Recorded data:
::::::
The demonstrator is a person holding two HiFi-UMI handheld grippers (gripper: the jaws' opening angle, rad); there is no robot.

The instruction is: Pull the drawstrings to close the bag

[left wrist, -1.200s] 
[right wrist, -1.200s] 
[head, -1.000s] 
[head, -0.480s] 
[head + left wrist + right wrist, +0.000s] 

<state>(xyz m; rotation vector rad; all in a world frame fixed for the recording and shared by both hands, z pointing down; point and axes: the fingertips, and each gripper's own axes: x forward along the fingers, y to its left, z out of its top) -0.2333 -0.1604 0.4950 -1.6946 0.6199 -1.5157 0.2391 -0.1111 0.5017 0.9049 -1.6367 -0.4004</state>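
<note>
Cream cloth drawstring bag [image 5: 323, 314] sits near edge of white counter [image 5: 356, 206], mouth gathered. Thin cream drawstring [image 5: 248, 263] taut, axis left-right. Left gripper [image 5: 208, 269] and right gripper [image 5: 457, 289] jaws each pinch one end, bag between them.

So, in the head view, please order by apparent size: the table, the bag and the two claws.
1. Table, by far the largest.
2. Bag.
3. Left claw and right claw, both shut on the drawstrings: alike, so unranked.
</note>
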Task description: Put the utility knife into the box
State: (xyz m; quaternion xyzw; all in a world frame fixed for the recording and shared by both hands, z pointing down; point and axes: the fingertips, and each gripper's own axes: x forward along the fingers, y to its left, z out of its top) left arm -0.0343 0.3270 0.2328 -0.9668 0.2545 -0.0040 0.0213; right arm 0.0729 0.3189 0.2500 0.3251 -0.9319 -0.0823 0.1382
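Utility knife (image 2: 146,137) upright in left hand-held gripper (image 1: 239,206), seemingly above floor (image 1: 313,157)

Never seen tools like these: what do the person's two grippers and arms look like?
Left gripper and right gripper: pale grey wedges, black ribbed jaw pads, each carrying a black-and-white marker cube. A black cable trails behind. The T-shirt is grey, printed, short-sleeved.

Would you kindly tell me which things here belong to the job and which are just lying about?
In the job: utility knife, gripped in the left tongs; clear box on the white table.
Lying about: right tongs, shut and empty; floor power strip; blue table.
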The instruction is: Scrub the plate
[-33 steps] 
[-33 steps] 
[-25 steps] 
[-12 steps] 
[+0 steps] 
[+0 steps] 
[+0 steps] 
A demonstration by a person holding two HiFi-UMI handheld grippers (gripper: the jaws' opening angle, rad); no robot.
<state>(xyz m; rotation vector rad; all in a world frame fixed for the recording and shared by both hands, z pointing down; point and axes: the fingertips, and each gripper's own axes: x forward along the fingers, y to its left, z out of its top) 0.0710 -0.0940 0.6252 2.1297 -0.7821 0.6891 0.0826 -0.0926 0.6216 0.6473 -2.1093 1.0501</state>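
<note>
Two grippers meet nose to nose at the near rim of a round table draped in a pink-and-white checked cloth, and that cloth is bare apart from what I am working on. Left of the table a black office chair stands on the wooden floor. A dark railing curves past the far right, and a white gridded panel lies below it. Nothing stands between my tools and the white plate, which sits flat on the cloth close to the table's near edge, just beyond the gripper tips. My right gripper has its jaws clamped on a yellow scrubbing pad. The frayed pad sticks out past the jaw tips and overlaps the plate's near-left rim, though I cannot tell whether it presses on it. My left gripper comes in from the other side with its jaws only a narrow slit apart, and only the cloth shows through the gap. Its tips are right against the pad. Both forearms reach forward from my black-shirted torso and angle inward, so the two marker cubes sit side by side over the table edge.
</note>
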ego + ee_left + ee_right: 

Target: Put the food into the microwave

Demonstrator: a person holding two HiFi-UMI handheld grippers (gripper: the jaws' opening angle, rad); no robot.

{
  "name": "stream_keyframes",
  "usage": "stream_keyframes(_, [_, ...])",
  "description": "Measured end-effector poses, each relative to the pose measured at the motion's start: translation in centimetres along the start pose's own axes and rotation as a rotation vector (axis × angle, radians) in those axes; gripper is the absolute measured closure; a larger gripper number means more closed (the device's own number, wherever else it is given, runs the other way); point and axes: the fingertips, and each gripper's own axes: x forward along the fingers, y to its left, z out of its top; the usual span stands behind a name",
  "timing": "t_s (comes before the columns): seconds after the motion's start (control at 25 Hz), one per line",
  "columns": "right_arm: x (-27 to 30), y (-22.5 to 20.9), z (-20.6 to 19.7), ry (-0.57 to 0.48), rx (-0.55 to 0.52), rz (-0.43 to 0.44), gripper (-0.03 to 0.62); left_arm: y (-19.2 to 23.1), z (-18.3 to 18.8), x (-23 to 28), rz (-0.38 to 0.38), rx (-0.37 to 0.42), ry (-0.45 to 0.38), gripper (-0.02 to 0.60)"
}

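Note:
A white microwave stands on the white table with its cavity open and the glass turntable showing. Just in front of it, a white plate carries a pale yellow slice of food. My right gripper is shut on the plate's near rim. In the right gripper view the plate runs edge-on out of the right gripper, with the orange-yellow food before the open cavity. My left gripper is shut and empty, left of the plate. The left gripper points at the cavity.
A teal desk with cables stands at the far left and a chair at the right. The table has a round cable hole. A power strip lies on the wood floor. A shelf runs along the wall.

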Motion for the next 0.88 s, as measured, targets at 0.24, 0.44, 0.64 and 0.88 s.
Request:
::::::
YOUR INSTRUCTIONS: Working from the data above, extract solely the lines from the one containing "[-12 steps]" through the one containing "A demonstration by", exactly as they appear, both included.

FINAL ANSWER:
[-12 steps] 
[+0 steps] 
[+0 steps] 
[+0 steps] 
A demonstration by a person holding two HiFi-UMI handheld grippers (gripper: the jaws' opening angle, rad); no robot.

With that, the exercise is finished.